British farriers have dominated this year’s world championship in Calgary, Canada, nailing the top three places in a field of 80 competitors.
Welshman James Blurton, 47, became 2005 world champion farrier last month, pocketing US$10,000 in prize-money and a bronze trophy. Yorkshire’s Steve Beane was placed second and fellow Welshman, Billy Crothers, himself a four-time world champion, ranked third at the Calgary Stampede event.
Blurton’s victory in the four-day competition, which included 6hr of forging and shoeing, also meant the world title remained in the UK. Last year’s winner was Darren Bazin, from Northants.
“I’m not sure what to do now — maybe I’ll call it a day,” Blurton said on the likelihood of defending the title. “It’s taken a lot of time out of my life, and the older I get the harder it gets.”
Blurton now turns his attention to training for the International Farriery Competitions at Stoneleigh Park (27-28 August), run by the National Association of Farriers, Blacksmiths and Agricultural Engineers (NAFBAE).

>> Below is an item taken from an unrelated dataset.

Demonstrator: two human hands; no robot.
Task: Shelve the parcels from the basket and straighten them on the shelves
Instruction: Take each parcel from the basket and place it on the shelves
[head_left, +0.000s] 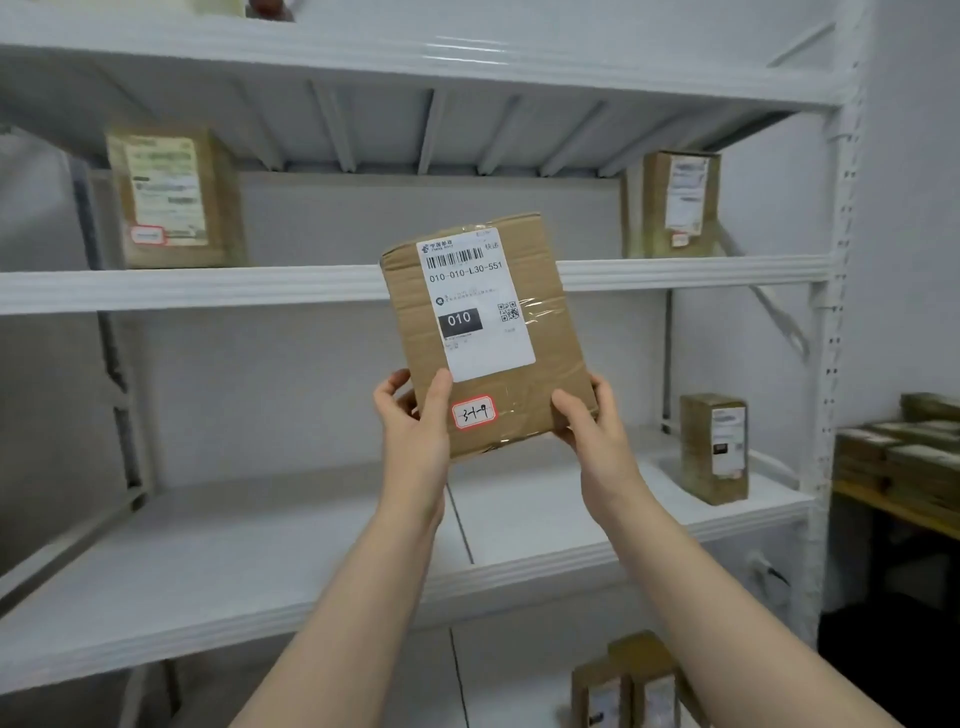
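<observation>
At the far left of the upper shelf (208, 291) a left parcel (174, 197) stands upright, blurred, its label facing out with a small red-edged tag at its lower left. Nearer and toward the middle, the left hand (415, 421) grips the lower left edge of the held parcel (483, 332). Its thumb is pressed on the front face and its fingers (388, 387) are curled round behind. This brown box is in the air in front of the shelves, label toward the camera and its top leaning a little to the left. Its upper part crosses the front lip of the upper shelf and its bottom hangs above the lower shelf (260, 571). A white label (475, 301) with a barcode, the number 010 and a QR code covers much of its face, and a red-edged sticker (472, 413) sits below that between the two thumbs. The right hand (592, 421) clasps the lower right edge in the same way, thumb in front and fingers wrapped behind. Further right, a right parcel (675, 205) stands at the far end of the upper shelf, and a low parcel (714, 449) stands upright at the right end of the lower shelf. Beneath, on the bottom level, a few bottom parcels (634, 686) stand side by side. At the far right, beyond the shelf post, a stack (904, 457) of flat parcels lies on a counter (893, 512).
</observation>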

NAFBAE national organiser Louise Scrannage said the clean sweep by Blurton, Beane and Crothers was a fitting precursor to the international competition, now in its 26th year, which offers trophies in place of prize money.
“They are all excellent ambassadors for the trade,” said Scrannage. “It’s wonderful that we will have the world’s best competing on home soil.”
Farriers Registration Council registrar Miles Williamson-Noble joined the celebration, pointing out the UK’s dominance at the world championship reflected well on the nation’s craft and training standards.
This opinion was shared by Blurton, who registered as a farrier in 1979 and currently has four apprentices under his wing at Forden Farriers Ltd. Blurton also paid credit to his coach in forging, Richard Ellis.
Blurton will be judging at an inaugural competition under the banner of Crothers’ company, Handmade Shoes Shoemaking Competition (23 July) in Crafton, Bedfordshire, where more than £5,000 will be offered in prizes.